Brooke: Also, the original screenplay’s ending, written by Dick Van Dyke’s grandsons, is different. Long story short, Alice finds an exit portal in a house for sale on the block, goes into it and comes out in 2050, finds out she’s been living in a simulation called “Alt-life” and has filed for divorce from Jack.

Andrea: Dear Lord.

Matthew: Seems extraneous to me! We all basically got that without all of that rigamarole.

Brooke: But wait, there’s more! She goes back into the simulation, confronts her husband and threatens to shove a broom inside of him until he relents, then she goes back to 2050 where he follows her and she stabs him in self defense.

Matthew: He survives and goes on to found One Direction. Finally, he finds the community he was looking for.

Jen: It ends with everyone yelling “the aristocrats” in unison.

Danielle: Wait, what happens next! I’m hooked.

Brooke: Alice wakes up in 1950, the hospital tells her she killed her husband and is delusional because she was yelling about a future where women are empowered. Then Bunny comes to visit her at the institution, and whispers that there’s another exit portal, which Alice walks toward to go back to 2050, I guess.

Matthew: My main takeaway on this movie is it’s doing Too Much. And I apparently only saw the 50 percent version!

Brooke: This movie is definitely doing Too Much, yet I do think it has cult-classic energy. I had fun with it. Style over substance …

Jen: I would watch a four-hour Zack Snyder–cut version of this.

Matthew: I still enjoyed it!
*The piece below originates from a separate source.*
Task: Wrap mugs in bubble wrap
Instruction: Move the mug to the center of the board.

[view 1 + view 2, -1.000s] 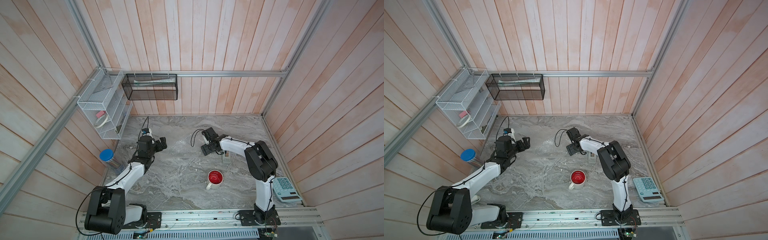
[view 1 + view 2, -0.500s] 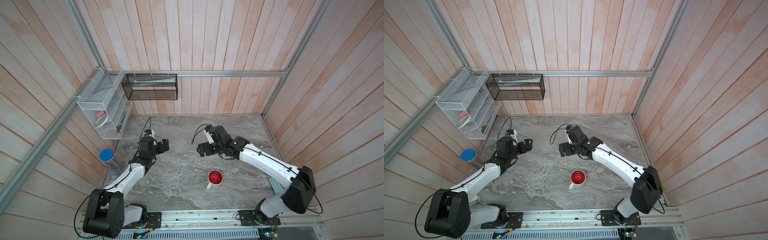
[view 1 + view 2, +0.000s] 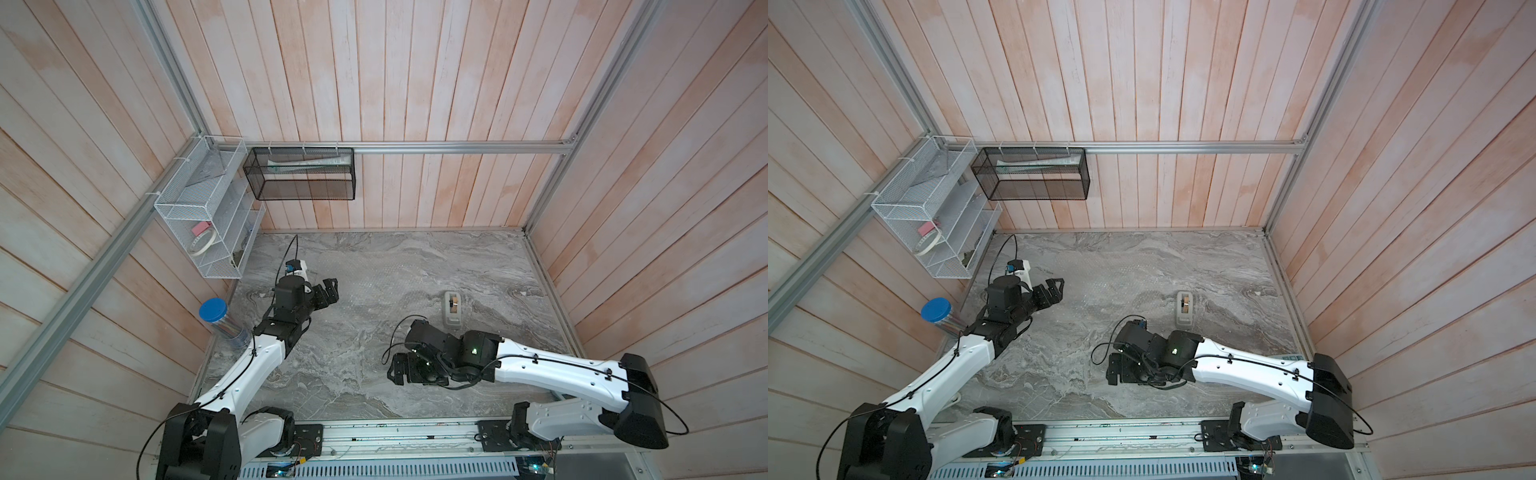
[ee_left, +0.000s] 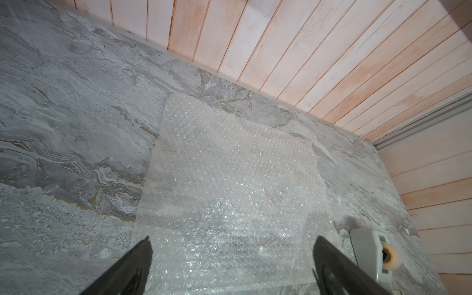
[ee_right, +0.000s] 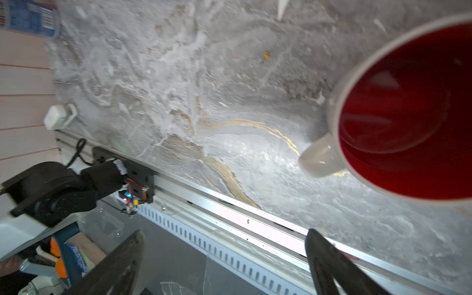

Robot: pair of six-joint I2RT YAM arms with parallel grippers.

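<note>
Mug (image 5: 396, 115) empty, red inside, wire rack (image 3: 179, 204) holding tape roll (image 3: 203, 243), left gripper (image 4: 232, 238) and right gripper (image 5: 224, 232) gaping

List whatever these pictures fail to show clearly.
- White ceramic mug with red inside: cut by the right wrist view's edge; under the right arm in both top views.
- Grey boxy tape dispenser: partly behind a finger in the left wrist view.
- Clear bubble wrap sheet: edges faint in both top views.

White arm shells (image 3: 548, 370), black joints (image 3: 636, 401), thin looping black cables (image 3: 286, 252).
</note>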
And I think if it wasn’t by an O.C. actress named Olivia Wilde who ran away with a pop star and all the rest, we would all be like, Fun! B/B+.

Andrea: Mid is fine and can be thoroughly enjoyed! Not everything has to be award worthy.

Jen: It was fine, better with a cocktail, best to not ever think about it again.

Danielle: I felt set up for a sequel with Gemma Chan.

Danya: I would watch a sequel where the women revolt and try and overhaul the men to escape. It was joyful to watch with a theater of mostly women giggling together.

Olivia: I really hope all this drama doesn’t keep Olivia Wilde from making more films. Chris Pine should play more handsome creeps.

Brooke: If one thing can be said about this movie, it’s that it was definitely a movie.